■ **Information shown**
* * *

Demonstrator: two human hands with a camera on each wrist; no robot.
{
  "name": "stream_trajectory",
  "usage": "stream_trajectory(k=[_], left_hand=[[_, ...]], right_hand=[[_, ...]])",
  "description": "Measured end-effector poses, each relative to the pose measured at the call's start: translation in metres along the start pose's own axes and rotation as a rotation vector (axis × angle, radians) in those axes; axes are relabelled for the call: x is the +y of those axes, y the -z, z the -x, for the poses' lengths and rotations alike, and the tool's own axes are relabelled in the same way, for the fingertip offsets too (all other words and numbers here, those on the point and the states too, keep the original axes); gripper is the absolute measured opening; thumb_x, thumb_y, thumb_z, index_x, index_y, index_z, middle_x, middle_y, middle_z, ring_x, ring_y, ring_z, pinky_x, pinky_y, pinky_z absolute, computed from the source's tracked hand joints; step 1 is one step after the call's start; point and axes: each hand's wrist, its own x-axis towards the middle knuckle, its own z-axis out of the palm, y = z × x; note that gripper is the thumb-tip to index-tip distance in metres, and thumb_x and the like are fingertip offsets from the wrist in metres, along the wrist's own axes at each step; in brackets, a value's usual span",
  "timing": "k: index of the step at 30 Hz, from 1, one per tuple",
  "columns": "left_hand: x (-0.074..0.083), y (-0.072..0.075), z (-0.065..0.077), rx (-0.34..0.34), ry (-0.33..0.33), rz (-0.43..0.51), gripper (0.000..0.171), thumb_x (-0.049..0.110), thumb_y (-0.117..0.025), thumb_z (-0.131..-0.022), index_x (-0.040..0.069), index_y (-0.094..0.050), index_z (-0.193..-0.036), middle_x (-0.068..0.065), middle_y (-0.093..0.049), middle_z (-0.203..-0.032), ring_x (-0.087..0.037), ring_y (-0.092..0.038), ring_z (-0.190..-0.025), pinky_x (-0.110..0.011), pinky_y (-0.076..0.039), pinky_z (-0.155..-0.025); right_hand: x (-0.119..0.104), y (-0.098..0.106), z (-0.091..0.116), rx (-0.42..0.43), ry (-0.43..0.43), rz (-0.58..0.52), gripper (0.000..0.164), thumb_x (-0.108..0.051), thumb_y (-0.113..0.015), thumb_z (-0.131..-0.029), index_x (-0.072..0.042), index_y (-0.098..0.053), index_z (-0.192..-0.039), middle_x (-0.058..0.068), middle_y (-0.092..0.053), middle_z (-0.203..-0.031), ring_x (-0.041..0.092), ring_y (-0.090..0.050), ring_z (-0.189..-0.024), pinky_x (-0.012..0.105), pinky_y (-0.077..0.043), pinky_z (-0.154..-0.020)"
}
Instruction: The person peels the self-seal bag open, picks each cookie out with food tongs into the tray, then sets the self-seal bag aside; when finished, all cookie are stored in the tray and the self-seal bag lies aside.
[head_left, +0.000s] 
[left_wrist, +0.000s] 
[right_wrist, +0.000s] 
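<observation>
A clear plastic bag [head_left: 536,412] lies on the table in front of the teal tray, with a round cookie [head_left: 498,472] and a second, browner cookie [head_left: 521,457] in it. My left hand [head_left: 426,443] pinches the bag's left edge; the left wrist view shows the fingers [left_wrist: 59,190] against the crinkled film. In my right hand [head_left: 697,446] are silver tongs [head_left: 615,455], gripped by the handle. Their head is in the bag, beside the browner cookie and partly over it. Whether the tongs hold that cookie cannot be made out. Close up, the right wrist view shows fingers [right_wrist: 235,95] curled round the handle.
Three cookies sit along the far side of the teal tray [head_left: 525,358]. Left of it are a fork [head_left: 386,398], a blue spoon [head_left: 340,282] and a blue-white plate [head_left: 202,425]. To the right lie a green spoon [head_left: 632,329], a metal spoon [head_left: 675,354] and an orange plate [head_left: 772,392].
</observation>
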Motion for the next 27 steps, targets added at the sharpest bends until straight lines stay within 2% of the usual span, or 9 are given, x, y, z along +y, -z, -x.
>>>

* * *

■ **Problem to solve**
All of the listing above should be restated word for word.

■ **Answer area**
Demonstrator: two human hands with a camera on each wrist; no robot.
{
  "name": "stream_trajectory",
  "usage": "stream_trajectory(k=[_], left_hand=[[_, ...]], right_hand=[[_, ...]])",
  "description": "Measured end-effector poses, each relative to the pose measured at the call's start: translation in metres along the start pose's own axes and rotation as a rotation vector (axis × angle, radians) in those axes; axes are relabelled for the call: x is the +y of those axes, y the -z, z the -x, for the poses' lengths and rotations alike, and the tool's own axes are relabelled in the same way, for the fingertip offsets too (all other words and numbers here, those on the point and the states too, keep the original axes); gripper is the absolute measured opening; thumb_x, thumb_y, thumb_z, index_x, index_y, index_z, middle_x, middle_y, middle_z, ring_x, ring_y, ring_z, pinky_x, pinky_y, pinky_z absolute, computed from the source's tracked hand joints; step 1 is one step after the call's start; point and axes: each hand's wrist, its own x-axis towards the middle knuckle, its own z-axis out of the palm, y = z × x; note that gripper is the thumb-tip to index-tip distance in metres, and thumb_x and the like are fingertip offsets from the wrist in metres, along the wrist's own axes at each step; in brackets, a value's usual span",
  "timing": "k: index of the step at 30 Hz, from 1, one per tuple",
  "columns": "left_hand: x (-0.074..0.083), y (-0.072..0.075), z (-0.065..0.077), rx (-0.34..0.34), ry (-0.33..0.33), rz (-0.43..0.51), gripper (0.000..0.171), thumb_x (-0.049..0.110), thumb_y (-0.117..0.025), thumb_z (-0.131..-0.022), index_x (-0.040..0.069), index_y (-0.094..0.050), index_z (-0.193..-0.036), middle_x (-0.068..0.065), middle_y (-0.093..0.049), middle_z (-0.203..-0.032), ring_x (-0.087..0.037), ring_y (-0.092..0.038), ring_z (-0.190..-0.025), pinky_x (-0.110..0.011), pinky_y (-0.076..0.039), pinky_z (-0.155..-0.025); right_hand: x (-0.119..0.104), y (-0.098..0.106), z (-0.091..0.116), rx (-0.42..0.43), ry (-0.43..0.43), rz (-0.58..0.52), gripper (0.000..0.164), thumb_x (-0.108..0.051), thumb_y (-0.113..0.015), thumb_z (-0.131..-0.029), index_x (-0.072..0.042), index_y (-0.098..0.053), index_z (-0.192..-0.039), middle_x (-0.058..0.068), middle_y (-0.092..0.053), middle_z (-0.203..-0.031), ring_x (-0.041..0.092), ring_y (-0.090..0.050), ring_z (-0.189..-0.024), pinky_x (-0.012..0.105), pinky_y (-0.077..0.043), pinky_z (-0.154..-0.020)"
}
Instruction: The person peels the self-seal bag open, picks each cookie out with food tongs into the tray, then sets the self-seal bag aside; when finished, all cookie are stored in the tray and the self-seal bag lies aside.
[head_left, +0.000s] 
[left_wrist, +0.000s] 
[right_wrist, +0.000s] 
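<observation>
A clear plastic bag [head_left: 536,412] lies on the table in front of the teal tray, with a round cookie [head_left: 498,472] and a second, browner cookie [head_left: 521,457] in it. My left hand [head_left: 426,443] pinches the bag's left edge; the left wrist view shows the fingers [left_wrist: 59,190] against the crinkled film. In my right hand [head_left: 697,446] are silver tongs [head_left: 615,455], gripped by the handle. Their head is in the bag, beside the browner cookie and partly over it. Whether the tongs hold that cookie cannot be made out. Close up, the right wrist view shows fingers [right_wrist: 235,95] curled round the handle.
Three cookies sit along the far side of the teal tray [head_left: 525,358]. Left of it are a fork [head_left: 386,398], a blue spoon [head_left: 340,282] and a blue-white plate [head_left: 202,425]. To the right lie a green spoon [head_left: 632,329], a metal spoon [head_left: 675,354] and an orange plate [head_left: 772,392].
</observation>
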Motion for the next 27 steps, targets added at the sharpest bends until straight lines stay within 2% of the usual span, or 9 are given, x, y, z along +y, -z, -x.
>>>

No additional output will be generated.